Iris’ heart is filled with hurt but her answer to this is to not stay idle. Before the war, she and Roman communicated through magic typewriters. They use them to do the same in this book, even though Roman does not realize he’s writing to his wife.

“You may not be a goddess, but nor am I a god. Despite our mundane lives, perhaps we make our own magic with words,” Roman writes to Iris, and our hearts break because words are what brought them together.

Readers will root for this love story. As the world crumbles around them, Iris and Roman find themselves drawn back together.

Will they risk everything to save the citizens of Oath? Will their hearts get tangled in the process? Can they recover from all they have been through?

These are questions that raced through my mind as I read.
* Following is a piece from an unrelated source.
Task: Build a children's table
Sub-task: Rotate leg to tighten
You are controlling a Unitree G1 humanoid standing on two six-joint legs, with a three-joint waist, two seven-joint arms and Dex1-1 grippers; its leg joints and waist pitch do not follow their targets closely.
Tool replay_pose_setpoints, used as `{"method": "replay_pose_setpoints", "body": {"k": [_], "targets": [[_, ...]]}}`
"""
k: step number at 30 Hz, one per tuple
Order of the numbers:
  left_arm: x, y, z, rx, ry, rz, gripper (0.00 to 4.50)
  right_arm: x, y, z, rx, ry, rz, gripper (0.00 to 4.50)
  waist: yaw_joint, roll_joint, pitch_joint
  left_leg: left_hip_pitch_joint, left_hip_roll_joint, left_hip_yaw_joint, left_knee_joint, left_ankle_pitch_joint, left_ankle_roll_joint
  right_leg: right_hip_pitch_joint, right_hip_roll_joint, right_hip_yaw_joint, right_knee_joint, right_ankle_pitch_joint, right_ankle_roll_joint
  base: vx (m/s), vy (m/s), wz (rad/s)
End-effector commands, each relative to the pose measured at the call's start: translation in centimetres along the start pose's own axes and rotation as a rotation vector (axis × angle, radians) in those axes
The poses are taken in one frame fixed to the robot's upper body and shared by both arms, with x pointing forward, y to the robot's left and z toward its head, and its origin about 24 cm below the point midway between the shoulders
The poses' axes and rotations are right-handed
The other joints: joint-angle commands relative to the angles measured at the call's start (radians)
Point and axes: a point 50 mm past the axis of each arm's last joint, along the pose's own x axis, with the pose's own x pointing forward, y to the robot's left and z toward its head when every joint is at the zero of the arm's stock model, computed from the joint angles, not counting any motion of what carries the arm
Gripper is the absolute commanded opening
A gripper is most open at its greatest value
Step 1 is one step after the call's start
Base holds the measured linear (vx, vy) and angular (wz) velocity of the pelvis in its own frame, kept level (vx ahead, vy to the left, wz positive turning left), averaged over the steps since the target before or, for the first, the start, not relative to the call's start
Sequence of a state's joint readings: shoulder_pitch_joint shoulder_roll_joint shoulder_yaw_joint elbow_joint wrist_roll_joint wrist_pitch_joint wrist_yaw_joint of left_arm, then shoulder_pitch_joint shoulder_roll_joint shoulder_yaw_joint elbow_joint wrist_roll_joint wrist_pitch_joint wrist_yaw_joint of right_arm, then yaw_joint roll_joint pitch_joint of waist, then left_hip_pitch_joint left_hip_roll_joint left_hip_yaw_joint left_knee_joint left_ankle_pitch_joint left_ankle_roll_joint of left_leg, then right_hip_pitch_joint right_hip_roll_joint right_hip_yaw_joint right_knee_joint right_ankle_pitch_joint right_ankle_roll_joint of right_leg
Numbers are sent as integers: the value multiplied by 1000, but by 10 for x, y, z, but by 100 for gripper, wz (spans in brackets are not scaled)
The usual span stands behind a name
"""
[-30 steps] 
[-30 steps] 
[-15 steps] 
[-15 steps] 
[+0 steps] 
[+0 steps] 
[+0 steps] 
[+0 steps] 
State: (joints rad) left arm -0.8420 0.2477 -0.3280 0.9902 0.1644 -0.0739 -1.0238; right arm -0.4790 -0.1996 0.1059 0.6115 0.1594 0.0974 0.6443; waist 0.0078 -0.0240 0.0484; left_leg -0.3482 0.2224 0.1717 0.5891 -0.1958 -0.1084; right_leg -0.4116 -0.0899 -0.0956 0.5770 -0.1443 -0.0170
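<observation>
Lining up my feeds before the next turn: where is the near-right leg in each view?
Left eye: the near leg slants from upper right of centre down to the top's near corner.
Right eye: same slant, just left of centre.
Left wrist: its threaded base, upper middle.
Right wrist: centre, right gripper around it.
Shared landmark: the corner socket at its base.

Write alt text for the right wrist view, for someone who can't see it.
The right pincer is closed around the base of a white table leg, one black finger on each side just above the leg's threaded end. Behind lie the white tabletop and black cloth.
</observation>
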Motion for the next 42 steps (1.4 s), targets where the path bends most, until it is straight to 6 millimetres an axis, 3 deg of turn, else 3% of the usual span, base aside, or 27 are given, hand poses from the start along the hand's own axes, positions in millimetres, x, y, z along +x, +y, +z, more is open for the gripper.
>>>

Back in Oath, everyone lives in denial about the war. But Iris and her best friend Attie decide to go west, young women, and report on the war to bring the truth to the citizens of their town. If they had TikTok they would be live from the front lines hourly.

Once his memory slowly starts to return, Roman has a big question to answer: Should he stay loyal to Dacre, the amnesia-inducing god? Or is it time to risk his life to switch sides to be with the woman he loves?

Will love win? That, for readers, is always the question.

Despite the emotional rollercoaster and cliffhanger of the previous book, Ruthless Vows delivers a satisfying conclusion to the Letters of Enchantment series. Also, despite my disinclination toward fantasy, this series pried open a crack of light in my anti-fantasy reader mind, and I will read more.

In Ruthless Vows, Ross expertly weaves together the threads of love, war, and magic, and left me with a sense of hope and closure.